Quando uma pessoa sofre um infarto, uma das primeiras recomendações médicas é parar de fumar. Mas isso não acontece na mesma proporção com relação ao câncer. O cigarro é um dos principais fatores de risco para vários tipos de câncer, como câncer de pulmão, laringe, esôfago, boca e faringe, além de bexiga, pâncreas, rins, fígado, estômago, intestino, colo do útero, ovários, seios da face e nariz, bem como alguns tipos de leucemia. Há evidências, também, de que o fumo aumenta o risco para o câncer de mama. Por outro lado, vários estudos mostram que parar de fumar pode reduzir drasticamente o risco para todos esses tipos de câncer. Sendo assim, quanto mais cedo o indivíduo parar de fumar, melhor para sua saúde.
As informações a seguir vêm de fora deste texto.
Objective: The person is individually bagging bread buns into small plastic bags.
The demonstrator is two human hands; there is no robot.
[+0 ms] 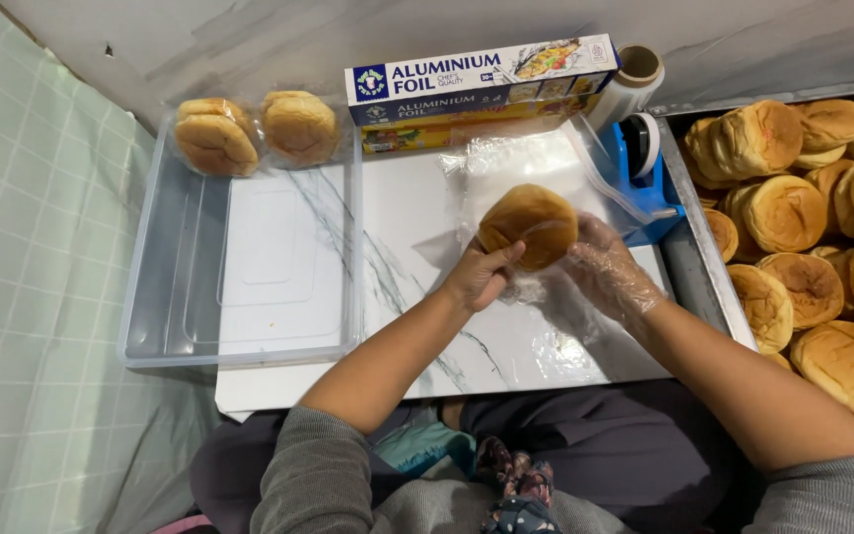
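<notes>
A white marble-patterned counter (pixel 417 297) carries the work, set against a pale wall and beside a green checked cloth (pixel 32 297) on the left. Along the right edge a big heap of golden buns (pixel 822 257) fills a tray, well apart from the hands but close to the right forearm. On the left of the counter sits a clear plastic tray (pixel 180 287), almost bare, with two wrapped buns (pixel 254 131) lying at its far end. At the back lies a long blue-and-white foil box (pixel 476 81) on top of a yellow box (pixel 447 133), with a roll of clear film (pixel 630 84) just beside them and a blue tape dispenser (pixel 644 178) near the right hand. A sheet of clear film (pixel 526 188) is spread on the counter under the hands.

The bun (pixel 529 227) is round, domed and evenly browned, held just above the film sheet at the middle of the counter, between both hands.

The left hand (pixel 476 277) is bare, its thumb pressed on the bun's near side and its fingers curled under it, closed on the bun. The right hand (pixel 610 267) wears a thin clear plastic glove; its fingers are bent against the bun's right side, gripping it together with crumpled film.
</notes>
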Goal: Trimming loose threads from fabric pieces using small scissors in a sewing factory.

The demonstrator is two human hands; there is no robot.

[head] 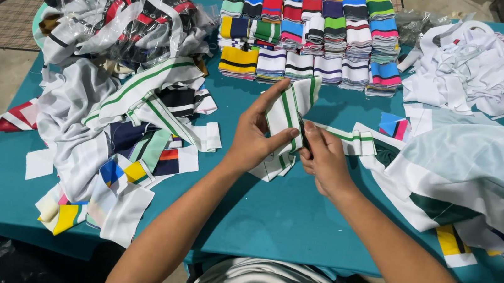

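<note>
Both hands, left hand [252,138] and right hand [324,159], pinch a green-striped band [287,111] mid-desk [268,219]; its tail at 3 o'clock could snag the cloth pile [476,173]

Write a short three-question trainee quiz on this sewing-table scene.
1. True or false: both hands, the left hand and the right hand, grip the same white strip with green stripes.
2. Where do the folded striped stacks sit on the teal table? A) near edge B) far side, centre C) off the table, on the ground
3. Fill in: the clear plastic bags at the far left hold black, white and ____ pieces.

Key: 1 true; 2 B; 3 red.
</note>
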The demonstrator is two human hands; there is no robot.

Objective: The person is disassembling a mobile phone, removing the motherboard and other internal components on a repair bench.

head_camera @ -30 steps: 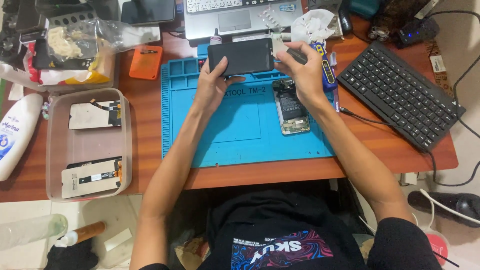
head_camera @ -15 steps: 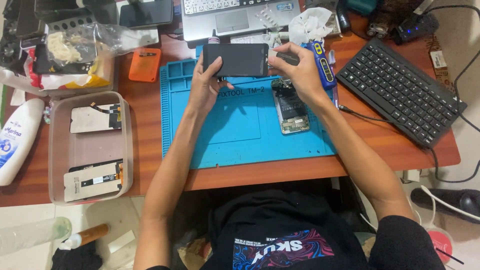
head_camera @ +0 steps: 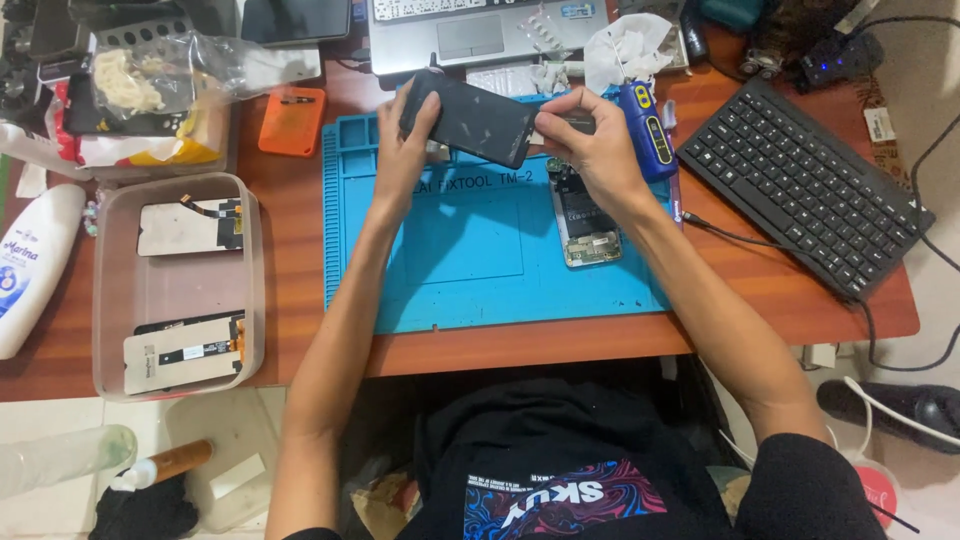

Estudo realizado na Universidade de Birmingham (Reino Unido) e publicado em Annals of Family Medicine pela doutora Amanda Farley revela que, comparados com pacientes com doença coronariana, os pacientes com câncer não costumam ser alertados sobre a importância de parar de fumar. Com isso, depois de um ano do diagnóstico da doença, 61,7% dos indivíduos com câncer ainda fumavam. Segundo estudos atuais do British Doctors, parar de fumar antes dos 30 anos significa uma expectativa de vida muito similar àquela de quem nunca fumou. Mesmo quem abandona o vício depois dos 60 anos de idade ganha alguns anos a mais de vida em relação aos que continuaram fumando. Sendo assim, não se justifica essa falta de incentivo para parar de fumar.

Parar de fumar pode reduzir risco de câncer de próstata

De acordo com Arnaldo Cividanes, médico urologista e diretor técnico do Hospital SAHA, em São Paulo, estudos que relacionam cigarro com risco aumentado para câncer de próstata ainda são pouco consistentes. Ainda assim, não se pode negar essa associação. “Fumantes pesados, que são aqueles que fumam há mais de 40 anos ou ainda quem fuma mais de um maço de cigarros por dia, têm entre 40% e 60%  mais chances de ter câncer de próstata em sua forma mais agressiva. Geralmente é aquela pessoa que acende um cigarro assim que acorda e não vai para a cama antes de dar uma última tragada – ainda que esteja doente. Aqueles que são orientados e conseguem se livrar desse vício podem reduzir os riscos para a doença depois de dez anos livre de nicotina no organismo. Daí a importância da prevenção – que inclui não só orientar o paciente a fazer exame de toque e PSA depois dos 40 anos, mas estabelecer estratégias para quem fuma poder se livrar desse vício”.